• **Work instructions**
Copy the data exactly. Leave nothing out.

Dataset excerpts:
--------------------

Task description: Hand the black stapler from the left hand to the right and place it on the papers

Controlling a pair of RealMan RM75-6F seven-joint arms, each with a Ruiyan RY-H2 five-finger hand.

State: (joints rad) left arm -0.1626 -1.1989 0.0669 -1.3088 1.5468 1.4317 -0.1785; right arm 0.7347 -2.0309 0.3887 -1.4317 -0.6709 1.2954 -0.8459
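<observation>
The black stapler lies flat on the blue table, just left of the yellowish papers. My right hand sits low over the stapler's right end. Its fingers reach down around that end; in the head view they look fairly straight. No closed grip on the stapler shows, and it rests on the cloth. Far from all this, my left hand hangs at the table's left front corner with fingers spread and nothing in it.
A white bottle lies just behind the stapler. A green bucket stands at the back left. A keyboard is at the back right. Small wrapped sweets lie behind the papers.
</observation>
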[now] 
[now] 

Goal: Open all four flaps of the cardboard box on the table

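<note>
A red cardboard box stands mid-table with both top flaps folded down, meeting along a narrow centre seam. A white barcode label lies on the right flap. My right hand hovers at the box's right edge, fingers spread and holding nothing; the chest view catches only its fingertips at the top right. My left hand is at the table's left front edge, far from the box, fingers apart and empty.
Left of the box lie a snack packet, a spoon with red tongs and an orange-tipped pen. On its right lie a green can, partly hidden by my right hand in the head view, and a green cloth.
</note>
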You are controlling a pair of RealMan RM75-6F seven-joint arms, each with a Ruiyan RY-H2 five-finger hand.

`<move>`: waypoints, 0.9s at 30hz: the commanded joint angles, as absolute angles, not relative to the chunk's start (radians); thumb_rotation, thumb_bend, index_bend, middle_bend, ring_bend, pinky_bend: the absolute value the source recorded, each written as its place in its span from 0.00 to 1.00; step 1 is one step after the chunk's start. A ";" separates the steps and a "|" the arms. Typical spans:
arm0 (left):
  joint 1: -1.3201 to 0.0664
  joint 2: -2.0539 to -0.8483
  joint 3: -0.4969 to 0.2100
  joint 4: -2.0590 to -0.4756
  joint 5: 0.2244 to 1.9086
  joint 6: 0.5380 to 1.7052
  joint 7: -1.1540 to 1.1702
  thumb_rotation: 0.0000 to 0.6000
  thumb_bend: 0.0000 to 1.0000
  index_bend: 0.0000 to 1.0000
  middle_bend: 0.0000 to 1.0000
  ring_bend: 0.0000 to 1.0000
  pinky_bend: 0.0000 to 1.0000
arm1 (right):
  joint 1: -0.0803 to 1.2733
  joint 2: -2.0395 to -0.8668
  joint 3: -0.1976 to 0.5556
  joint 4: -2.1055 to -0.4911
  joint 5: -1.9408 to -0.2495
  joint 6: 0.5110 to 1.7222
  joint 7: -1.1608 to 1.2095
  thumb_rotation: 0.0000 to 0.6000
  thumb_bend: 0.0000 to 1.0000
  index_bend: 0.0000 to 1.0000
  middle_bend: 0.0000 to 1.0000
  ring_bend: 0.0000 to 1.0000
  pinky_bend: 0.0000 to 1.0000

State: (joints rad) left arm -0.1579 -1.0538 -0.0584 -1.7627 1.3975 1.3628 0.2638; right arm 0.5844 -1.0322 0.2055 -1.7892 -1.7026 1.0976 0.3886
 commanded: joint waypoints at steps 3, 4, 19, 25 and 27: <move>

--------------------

• **Written answer**
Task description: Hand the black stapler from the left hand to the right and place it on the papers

Controlling a pair of RealMan RM75-6F seven-joint arms, each with a Ruiyan RY-H2 five-finger hand.

State: (joints rad) left arm -0.1626 -1.1989 0.0669 -1.3088 1.5468 1.4317 -0.1785; right arm 0.7347 -2.0309 0.3887 -1.4317 -0.6709 1.2954 -0.8459
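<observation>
The black stapler lies flat on the blue table, just left of the yellowish papers. My right hand sits low over the stapler's right end. Its fingers reach down around that end; in the head view they look fairly straight. No closed grip on the stapler shows, and it rests on the cloth. Far from all this, my left hand hangs at the table's left front corner with fingers spread and nothing in it.
A white bottle lies just behind the stapler. A green bucket stands at the back left. A keyboard is at the back right. Small wrapped sweets lie behind the papers.
</observation>
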[now] 
[now] 

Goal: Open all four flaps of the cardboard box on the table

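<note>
A red cardboard box stands mid-table with both top flaps folded down, meeting along a narrow centre seam. A white barcode label lies on the right flap. My right hand hovers at the box's right edge, fingers spread and holding nothing; the chest view catches only its fingertips at the top right. My left hand is at the table's left front edge, far from the box, fingers apart and empty.
Left of the box lie a snack packet, a spoon with red tongs and an orange-tipped pen. On its right lie a green can, partly hidden by my right hand in the head view, and a green cloth.
</note>
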You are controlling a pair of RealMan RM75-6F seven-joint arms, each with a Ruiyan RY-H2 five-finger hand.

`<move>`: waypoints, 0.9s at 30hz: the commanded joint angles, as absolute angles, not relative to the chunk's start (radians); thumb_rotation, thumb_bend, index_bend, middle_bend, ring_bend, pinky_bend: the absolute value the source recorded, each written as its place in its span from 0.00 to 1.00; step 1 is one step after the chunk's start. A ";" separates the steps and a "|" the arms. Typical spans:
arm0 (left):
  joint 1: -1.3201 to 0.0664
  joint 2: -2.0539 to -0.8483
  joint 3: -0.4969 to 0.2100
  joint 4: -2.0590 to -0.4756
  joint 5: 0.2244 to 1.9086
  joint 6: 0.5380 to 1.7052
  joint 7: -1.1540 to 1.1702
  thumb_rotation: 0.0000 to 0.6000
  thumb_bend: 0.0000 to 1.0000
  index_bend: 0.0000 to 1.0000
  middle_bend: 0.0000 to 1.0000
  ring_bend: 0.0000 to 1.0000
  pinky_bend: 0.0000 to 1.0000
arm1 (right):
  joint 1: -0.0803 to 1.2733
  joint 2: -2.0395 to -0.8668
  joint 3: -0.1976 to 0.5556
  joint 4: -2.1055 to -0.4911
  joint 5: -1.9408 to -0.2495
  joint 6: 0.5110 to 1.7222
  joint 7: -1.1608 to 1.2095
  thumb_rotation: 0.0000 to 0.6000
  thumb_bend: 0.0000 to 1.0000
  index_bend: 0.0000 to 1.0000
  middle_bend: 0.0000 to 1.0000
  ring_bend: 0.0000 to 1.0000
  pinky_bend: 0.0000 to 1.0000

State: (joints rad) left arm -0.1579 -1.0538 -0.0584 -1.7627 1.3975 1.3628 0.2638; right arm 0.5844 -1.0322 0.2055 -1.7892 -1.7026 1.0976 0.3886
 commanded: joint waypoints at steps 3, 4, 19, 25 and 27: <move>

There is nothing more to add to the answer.